でも、いいんですか? 都合が良すぎて、却って不気味なんですけど…」
「いいんですよ、これは匿う側匿われる側、双方のストレスを軽減しようという国の政策なんですから。
それに、わたくしにもメリットがありますしね」
「えっ、どんなー」
「矢隠村は過疎化がひどく、私が最後の住民なんです。
でも故郷ですから、取り潰すのは忍びない。
だからあなたがたを受け入れることで、お世話は大変でも、国に守られて形だけでも存続する道を選んだんです。
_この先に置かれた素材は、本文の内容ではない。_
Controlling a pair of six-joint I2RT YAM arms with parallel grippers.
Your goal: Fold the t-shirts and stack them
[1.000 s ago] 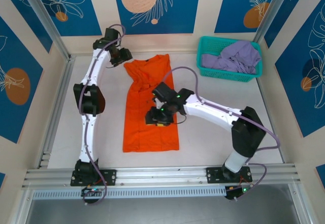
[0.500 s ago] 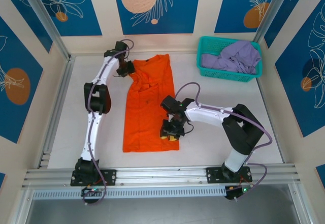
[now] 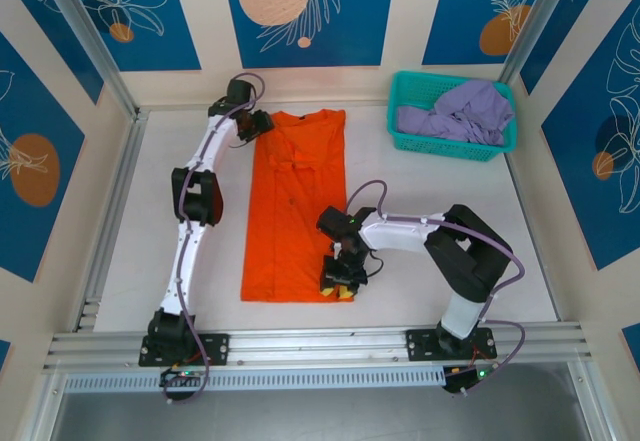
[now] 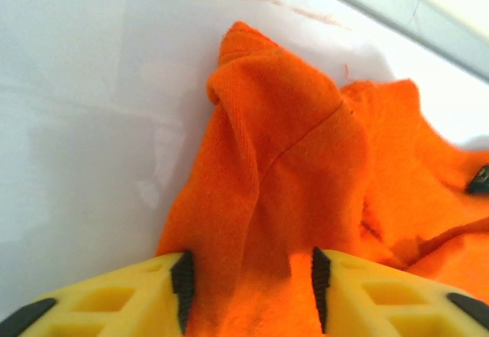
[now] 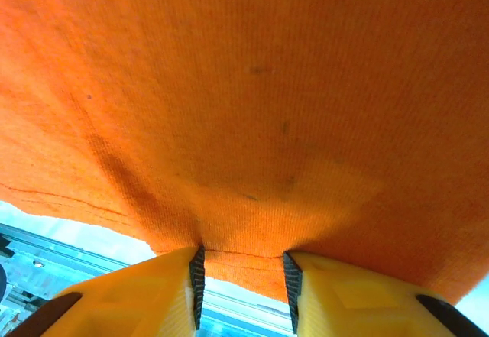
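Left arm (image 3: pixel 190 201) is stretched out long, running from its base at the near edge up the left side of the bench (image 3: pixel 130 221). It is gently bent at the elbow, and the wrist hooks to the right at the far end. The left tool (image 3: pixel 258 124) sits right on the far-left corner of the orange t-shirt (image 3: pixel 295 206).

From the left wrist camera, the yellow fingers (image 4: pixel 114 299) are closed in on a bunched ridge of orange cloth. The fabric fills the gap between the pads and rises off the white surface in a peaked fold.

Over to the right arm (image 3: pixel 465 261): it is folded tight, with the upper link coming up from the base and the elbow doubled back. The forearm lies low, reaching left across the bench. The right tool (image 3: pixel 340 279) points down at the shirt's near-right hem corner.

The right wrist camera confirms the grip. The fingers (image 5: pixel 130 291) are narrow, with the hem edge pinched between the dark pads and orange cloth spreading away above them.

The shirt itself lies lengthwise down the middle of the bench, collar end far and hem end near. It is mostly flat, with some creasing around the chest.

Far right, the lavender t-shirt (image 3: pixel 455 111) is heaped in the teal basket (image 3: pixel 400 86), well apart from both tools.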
他にも名乗りを上げた市町村はありましたが、我が村には元々、このログハウス風の家ばかりの集落があるので、
家の良し悪しで引きこもりの方同士が揉め事を起こさない、という利点があり、この新法案の舞台に選ばれたのです」
「なるほど…」
「それでは、早速ご同行いただけますね?
社会復帰も自由ですので、お気軽に…」
「はい!」
宝生さんの車で2時間ほど揺られてから辿り着いた、例のログハウス風の家は丈夫そうで、
最低限のものは既に置いてあり、電気、ガス、水道、ネットも通っていた。
…村の風習なのか、壁の模様がトーテムポールみたいに不気味なこと以外は。
こんな快適な所に居て、社会復帰する人なんていないだろう。
1時間後、私はまた宝生さんと顔を合わせることになった。
「はい、これが今日の夕飯です」
「ありがとうございます!」
ごはん、豚汁、きゅうりの漬物、焼き魚…
「これ、手作りですか…?」
「あっ、気がついてくれたんですね! そうです、私達のお手製です!
そんなこと言ってくれず、ただ黙って受け取るだけの人も多いのに、
さすが小森さんは、写真館に行こうとするぐらいの気力はある人ですね!」
なんかよくわからないことで喜ばれた。
黙って受け取るのと、何か聞いてくるのと、何が違うのか。
「家電などがやむなく故障したら交換いたしますが、一応室内と玄関周りには監視カメラがついていますので、
わざと壊したりしたら、未来のお小遣いから補填していただきますからね」
「はい」
あっ、豚汁がかなり冷えている。
はあ、レンジにかけなきゃなあ…
実家ではお母さんがやってくれていたから、こんなことすら妙に気怠い。
あっ、部屋が豚汁臭くなっちゃった。
この家の窓、妙におっきいな、よいしょっと…
すると突如、男性の怒号が耳に飛び込んできた。
「なんでこんなとこに無理やり連れてきといて、飯までこんなに少ないんだよ!」
隣の家の人か…
身長かなりある上に、横にも広い人だな。
この様子だと彼もまた、今日連れられてきたんだろうなあ。
こんな人を無理やりだなんて、大変だっただろうなあ。
「す、すみません…」
よく見ると、頭を下げているのは宝生さんだった。
「少ないと言われましても、平均的な男性一人前なんですけどね…」
「俺は平均よりでかいわ!」
「平等を謳っているので、貴方だけ増やすわけには…
それに、毎日この量を食べていれば、そのうちお体もすっきりなさって、ちょうどよくなるかと…」
「バカにしてんのか!
痩せたところで俺、身長180あんだぞ!」
うわあ。
この人、きっとご両親も怒鳴りつけてたんだろうなあ。
それで無理やりここに押し込まれたんだ。
私、こんなのと社会的には同じだと思われてるのかな…嫌だなあ。